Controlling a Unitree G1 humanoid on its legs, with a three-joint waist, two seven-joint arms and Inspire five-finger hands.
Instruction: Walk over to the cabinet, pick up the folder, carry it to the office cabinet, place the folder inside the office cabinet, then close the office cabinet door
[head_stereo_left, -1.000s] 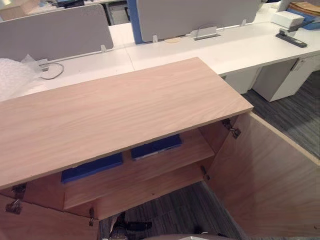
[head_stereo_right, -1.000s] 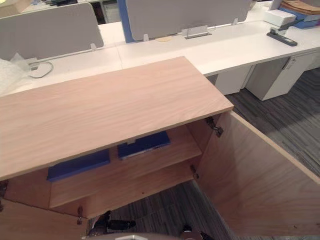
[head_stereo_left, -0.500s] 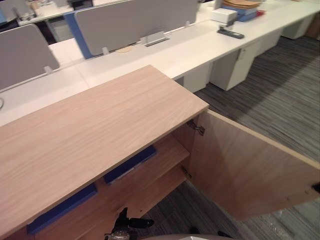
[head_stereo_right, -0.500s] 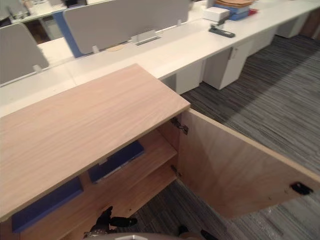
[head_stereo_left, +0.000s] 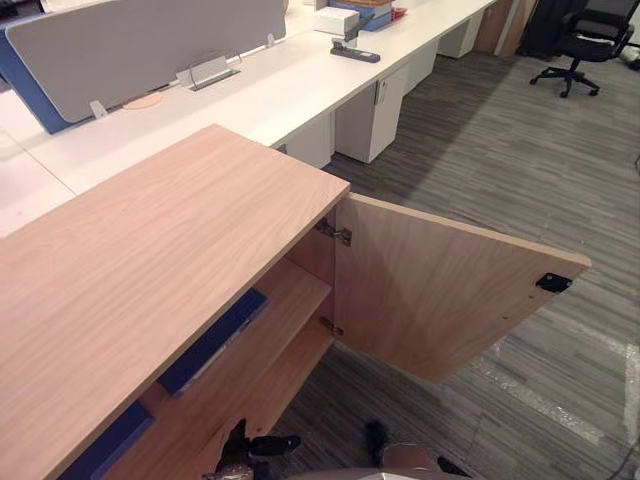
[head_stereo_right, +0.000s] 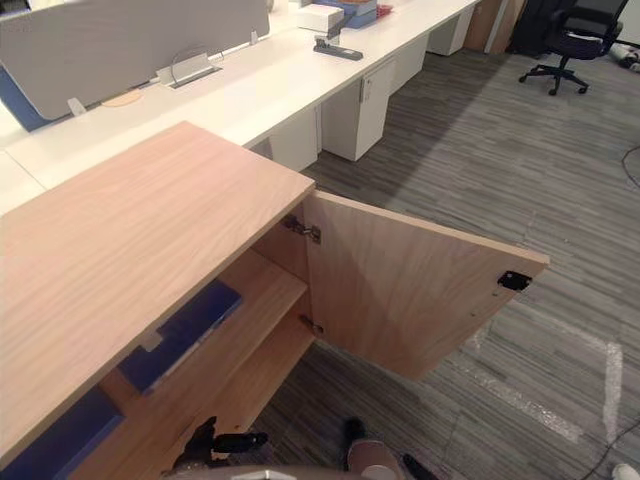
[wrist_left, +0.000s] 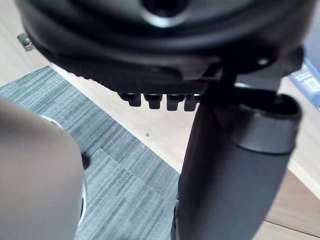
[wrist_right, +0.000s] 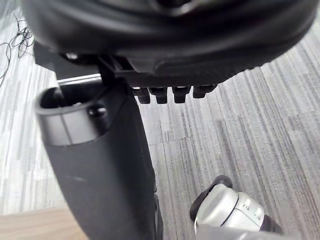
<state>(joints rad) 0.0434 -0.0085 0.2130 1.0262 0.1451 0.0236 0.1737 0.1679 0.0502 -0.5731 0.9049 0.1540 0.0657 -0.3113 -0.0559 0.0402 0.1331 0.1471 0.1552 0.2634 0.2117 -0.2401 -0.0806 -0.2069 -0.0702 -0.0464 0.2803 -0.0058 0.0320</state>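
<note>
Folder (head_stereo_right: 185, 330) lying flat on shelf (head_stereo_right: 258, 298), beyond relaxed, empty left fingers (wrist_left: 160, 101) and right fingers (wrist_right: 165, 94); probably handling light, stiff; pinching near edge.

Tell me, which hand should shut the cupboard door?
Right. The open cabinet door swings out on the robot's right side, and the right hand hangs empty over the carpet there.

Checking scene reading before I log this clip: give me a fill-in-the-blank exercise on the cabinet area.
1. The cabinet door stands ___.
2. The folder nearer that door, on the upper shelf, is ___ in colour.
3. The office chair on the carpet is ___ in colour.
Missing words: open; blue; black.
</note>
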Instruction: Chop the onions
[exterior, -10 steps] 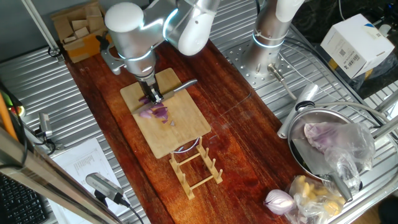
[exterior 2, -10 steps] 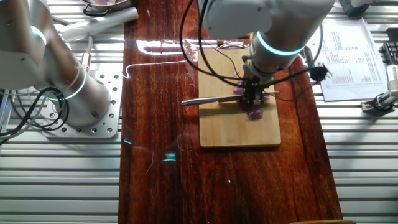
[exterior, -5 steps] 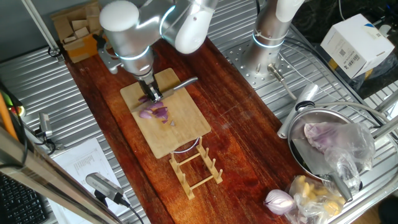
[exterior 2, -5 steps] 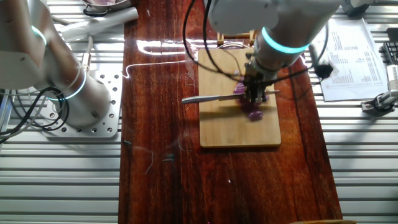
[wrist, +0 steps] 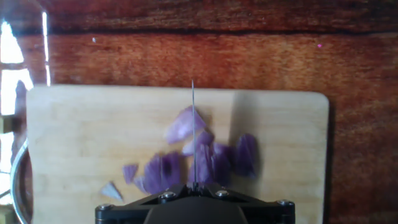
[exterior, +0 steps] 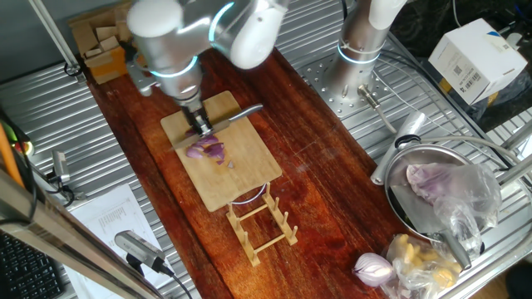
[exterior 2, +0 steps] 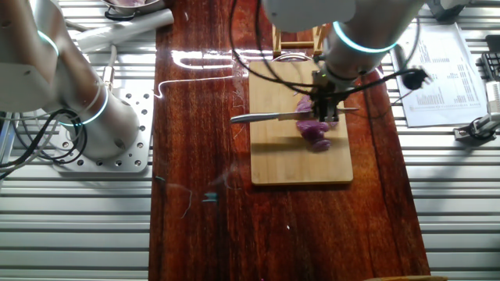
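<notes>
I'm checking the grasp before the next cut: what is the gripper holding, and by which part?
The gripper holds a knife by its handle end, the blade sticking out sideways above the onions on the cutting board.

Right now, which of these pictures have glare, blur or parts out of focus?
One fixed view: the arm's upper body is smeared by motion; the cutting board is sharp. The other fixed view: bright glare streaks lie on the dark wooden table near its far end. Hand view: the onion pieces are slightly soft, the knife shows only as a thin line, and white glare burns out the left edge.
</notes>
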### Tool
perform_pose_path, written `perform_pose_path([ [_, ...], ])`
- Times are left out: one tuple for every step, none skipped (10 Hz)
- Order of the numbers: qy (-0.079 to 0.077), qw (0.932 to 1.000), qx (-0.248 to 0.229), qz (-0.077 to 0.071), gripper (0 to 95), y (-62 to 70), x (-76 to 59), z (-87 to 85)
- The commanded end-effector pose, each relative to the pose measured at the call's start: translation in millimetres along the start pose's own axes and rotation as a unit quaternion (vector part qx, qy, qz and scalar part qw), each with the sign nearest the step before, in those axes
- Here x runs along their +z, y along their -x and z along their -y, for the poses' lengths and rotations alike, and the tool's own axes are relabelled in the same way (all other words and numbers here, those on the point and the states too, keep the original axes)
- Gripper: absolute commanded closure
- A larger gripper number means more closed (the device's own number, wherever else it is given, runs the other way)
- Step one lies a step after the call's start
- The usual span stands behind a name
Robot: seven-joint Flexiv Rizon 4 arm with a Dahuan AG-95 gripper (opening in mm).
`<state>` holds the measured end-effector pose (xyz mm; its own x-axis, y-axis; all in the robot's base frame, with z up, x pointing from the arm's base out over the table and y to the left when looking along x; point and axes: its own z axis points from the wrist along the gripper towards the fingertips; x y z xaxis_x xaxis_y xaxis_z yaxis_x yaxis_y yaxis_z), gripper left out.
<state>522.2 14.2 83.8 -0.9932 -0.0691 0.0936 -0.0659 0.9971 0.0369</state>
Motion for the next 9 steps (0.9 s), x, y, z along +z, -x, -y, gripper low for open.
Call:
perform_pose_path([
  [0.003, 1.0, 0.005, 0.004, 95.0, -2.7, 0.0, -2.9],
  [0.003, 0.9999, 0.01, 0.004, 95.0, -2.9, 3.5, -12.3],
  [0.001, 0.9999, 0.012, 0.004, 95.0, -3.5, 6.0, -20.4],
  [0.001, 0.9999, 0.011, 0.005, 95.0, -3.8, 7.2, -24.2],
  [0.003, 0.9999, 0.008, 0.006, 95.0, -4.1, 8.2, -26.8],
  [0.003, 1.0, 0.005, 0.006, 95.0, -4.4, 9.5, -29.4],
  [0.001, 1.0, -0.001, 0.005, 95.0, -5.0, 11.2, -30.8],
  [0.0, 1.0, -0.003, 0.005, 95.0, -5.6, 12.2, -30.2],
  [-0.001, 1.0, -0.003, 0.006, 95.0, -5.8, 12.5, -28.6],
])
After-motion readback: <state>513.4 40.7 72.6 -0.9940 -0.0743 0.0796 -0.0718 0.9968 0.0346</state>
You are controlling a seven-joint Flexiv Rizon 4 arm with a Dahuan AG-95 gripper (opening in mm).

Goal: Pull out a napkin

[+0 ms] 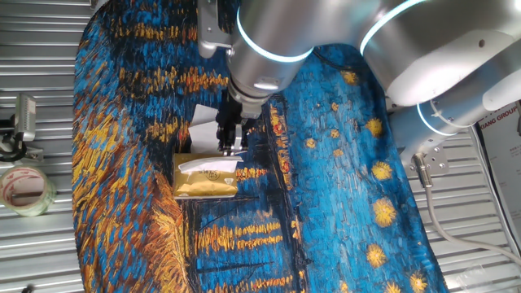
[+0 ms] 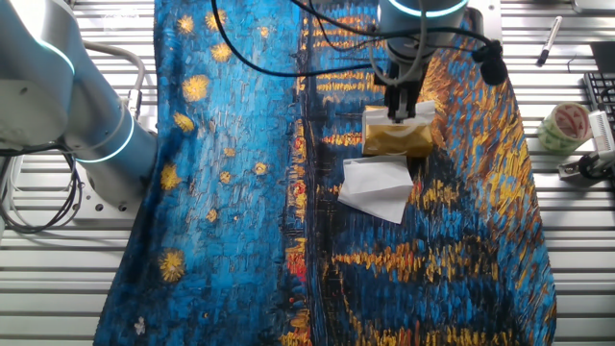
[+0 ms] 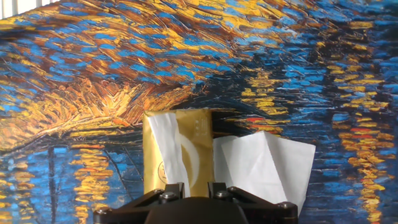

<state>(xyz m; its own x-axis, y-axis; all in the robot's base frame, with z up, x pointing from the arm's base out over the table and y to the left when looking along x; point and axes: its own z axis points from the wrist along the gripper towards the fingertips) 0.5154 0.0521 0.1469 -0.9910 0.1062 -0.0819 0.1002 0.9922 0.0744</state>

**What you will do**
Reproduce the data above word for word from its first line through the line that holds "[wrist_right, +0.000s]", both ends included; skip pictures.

**Worked solution**
Controlling a Unitree G1 humanoid on its legs, with a three-joint waist, two seven-joint arms and Inspire five-finger hands.
Instruction: Walk over to the cabinet, pick up the folder, carry it to the office cabinet, place the folder inside the office cabinet, then close the office cabinet door
[head_stereo_left, -1.000s] 
[head_stereo_right, -1.000s] 
[head_stereo_left, -0.500s] 
[head_stereo_right, -0.500s] 
[head_stereo_left, +0.000s] 
[head_stereo_right, +0.000s] 
[wrist_left, +0.000s] 
[wrist_right, +0.000s] 

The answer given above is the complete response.